The narrator is a little girl wandering along the shore in the 1930s, then a teenager about town during the Second World War and a footless young women thereafter. She works explicitly from her memories, quietly unrolling them like silver out of its flannel wrapping. Unnamed narrators are characteristic of novels like Petterson's, which have learnt a lot from the contemporary memoir. They present themselves like the inside of a mask: uncoloured and vaguely-featured, but easy to put on and see through. Petterson's protagonist is therefore intimate but undefined; we know her without having much to say about her. But through her we see and know her older brother Jesper, the most significant figure in her life. The only name we ever learn for her is Jesper's "sistermine".

In a family of frigid unspoken stiffness, Jesper is the icebreaker, the jester. He makes his sister laugh, and he also hacks at a deeper core of ice. When his sister is struggling to sleep in their grandparents' unheated attic, he knocks on her window. They creep out on the steep roof, make their way down a tree onto the ground and walk until they can see the sea. At the end of the night, they sleep with the cows in the barn - where it is so much warmer than the familial home.

Long before the grandfather's hanging becomes fact, Jesper jokes about it, just to frighten his sister. Rather than feeling like touch of magic on Petterson's part, Jesper's prophecy feels like an accident, an unfortunate but everyday omen, like broken china. Petterson uses a sombre backdrop to make his moments of violence stand out, almost like the colour red in an otherwise black and white movie. In the opening scene, a pair of stone lions turn on the narrator with their eyes suddenly yellow and leap off their plinths to chase after her grandfather's grey wagon. In Out Stealing Horses, a log swings around "like a propeller" to break a logger's leg. A boy smashes a bird's egg against the ground: such irrationality reminds Petterson that nature is red in tooth and claw, humans included.
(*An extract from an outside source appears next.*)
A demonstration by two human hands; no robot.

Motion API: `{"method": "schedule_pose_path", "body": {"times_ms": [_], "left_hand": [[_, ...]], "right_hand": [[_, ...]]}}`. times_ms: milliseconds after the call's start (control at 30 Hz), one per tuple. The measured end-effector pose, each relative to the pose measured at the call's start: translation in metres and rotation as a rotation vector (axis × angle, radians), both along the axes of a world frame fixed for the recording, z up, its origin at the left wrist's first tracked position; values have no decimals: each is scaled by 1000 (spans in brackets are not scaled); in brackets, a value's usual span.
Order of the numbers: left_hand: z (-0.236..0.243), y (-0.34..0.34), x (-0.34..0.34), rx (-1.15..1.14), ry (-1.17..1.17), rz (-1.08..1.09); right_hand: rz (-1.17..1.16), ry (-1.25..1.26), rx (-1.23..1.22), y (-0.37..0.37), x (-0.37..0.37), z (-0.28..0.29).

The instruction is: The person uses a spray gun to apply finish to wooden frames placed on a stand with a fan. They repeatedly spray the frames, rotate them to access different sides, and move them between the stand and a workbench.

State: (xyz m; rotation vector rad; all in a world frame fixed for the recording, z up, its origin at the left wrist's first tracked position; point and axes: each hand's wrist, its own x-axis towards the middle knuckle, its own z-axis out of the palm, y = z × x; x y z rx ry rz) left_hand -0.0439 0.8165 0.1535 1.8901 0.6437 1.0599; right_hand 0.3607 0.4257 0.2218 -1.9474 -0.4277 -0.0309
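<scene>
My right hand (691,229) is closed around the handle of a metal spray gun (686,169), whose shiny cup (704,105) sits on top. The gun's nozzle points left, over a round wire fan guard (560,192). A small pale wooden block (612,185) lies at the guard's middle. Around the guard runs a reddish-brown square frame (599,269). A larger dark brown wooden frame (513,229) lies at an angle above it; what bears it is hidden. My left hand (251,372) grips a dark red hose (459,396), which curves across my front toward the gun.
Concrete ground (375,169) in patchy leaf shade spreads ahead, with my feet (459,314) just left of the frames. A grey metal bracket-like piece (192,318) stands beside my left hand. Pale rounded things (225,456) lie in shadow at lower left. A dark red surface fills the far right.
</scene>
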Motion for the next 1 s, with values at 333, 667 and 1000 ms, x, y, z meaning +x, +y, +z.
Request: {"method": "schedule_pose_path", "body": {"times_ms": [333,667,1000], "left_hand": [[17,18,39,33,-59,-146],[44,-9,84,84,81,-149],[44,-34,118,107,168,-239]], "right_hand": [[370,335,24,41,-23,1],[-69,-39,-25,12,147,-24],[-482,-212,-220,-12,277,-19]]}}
The Nazis, who roll into town one day, occupy the middle of the book, keeping things under close watch. To Siberia becomes a traditionally continuous story, a tale of action and its consequences, as opposed to the disparate and delicately suggestive episodes of the opening section. But the narrator's detached voice remains. Recalling the day her family had to move into a small apartment in town, she describes the trouble her father and brother had with the albatross of a piano that signifies her Christian mother's obsession with hymns: "For a moment [Jesper] had considered letting go and leaving the piano to fall, then we should be free of that grief, but then my mother might get hold of a cheap organ instead, so it wouldn't have been worth the trouble, especially because my father was lowest down and would have had the piano on his head."

That Jesper would half-consider dropping a piano on his father is shocking, but by this time the children have begun to go out nights, drinking and exploring, full of disdain for their ineffectual parents. To their minds, Denmark's initial passivity before the Nazis is a large-scale version of the icy inaction that grips their family. That Jesper joins the resistance, therefore, makes massive sense. Still, it is startling to see the little boy of the book's early pages plant limpet bombs on the underbelly of Nazi boats.
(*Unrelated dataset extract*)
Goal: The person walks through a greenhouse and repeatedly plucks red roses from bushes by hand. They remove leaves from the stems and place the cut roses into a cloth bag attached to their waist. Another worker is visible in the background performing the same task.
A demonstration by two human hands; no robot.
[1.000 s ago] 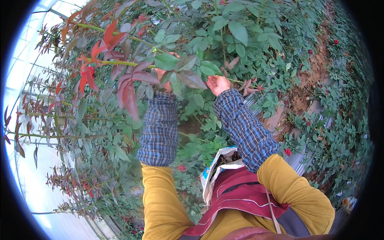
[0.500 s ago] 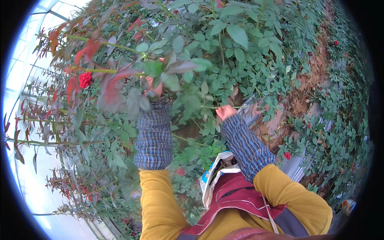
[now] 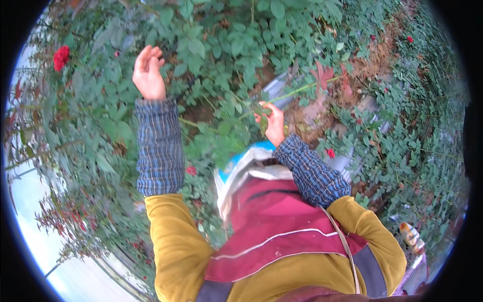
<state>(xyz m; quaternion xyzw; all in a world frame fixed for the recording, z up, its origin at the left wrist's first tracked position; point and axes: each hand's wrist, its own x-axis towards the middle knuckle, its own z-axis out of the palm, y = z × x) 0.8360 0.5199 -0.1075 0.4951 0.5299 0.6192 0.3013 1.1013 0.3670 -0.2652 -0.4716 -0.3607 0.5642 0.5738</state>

Stoicism tempts the narrator - it is her father's virtue. Because she, a girl, cannot fully join Jesper in his underground world, and because her wrongheaded mother forbids her to attend high school, she feels empty and weightless. She can help her brother a bit - and even takes a lacerating fist in the cheek from the Gestapo - but even for him, the resistance is a dead end. Its explosions are sharp and bright against the cold Danish backdrop, but like all of Petterson's flashes of contrast they quickly fade. Waiting nature, grey and dreary, subsumes adolescence. The children grow up fast - and then nothing happens.

Jesper has always wanted to go to Morocco - and he does, once Denmark gets too hot for him. The narrator, however, prefers to dream of Siberia. It seems like a perverse choice, particularly for one who complains of "a silence so huge it filled the whole of Denmark." Her dream of riding on the Trans-Siberian railway, into more cold and more silence, seems to be a way of upping the ante on an unhappy life. After her brother leaves, she drifts through Copenhagen and Oslo, making some friends and lovers; she resisters bitter stoicism and stays alert, but she finds no love, no education, no adventure and no closure.

Early in the book, after the intense experience of saving her brother from drowning, she runs with him along the shore to meet their father's ferry. "I thought how fast it all goes, we had been far away and now we were back and the world had moved on a millimetre." This is also the lasting effect of To Siberia: a little parallax, a blur against the background, maybe an explosion. Petterson could not write this type of book, or accomplish so much, without his landscapes: areas like northern Denmark (and the Norwegian countryside of Out Stealing Horses) that are neither pristine nor heavily populated. Like Knut Hamsun, the much stranger Norwegian Nobelist to whom he is often compared, Petterson suggests that long human habitation has filled these barren places with ghosts who can still come to life. Hamsun had gods and fairies; Petterson makes do with children. There is much talk of roads in To Siberia, as there is much talk of the river in Out Stealing Horses. We are invited not to make a map so much as to glimpse the importance of certain landmarks, the few places where things happened to break through the monotony of memory.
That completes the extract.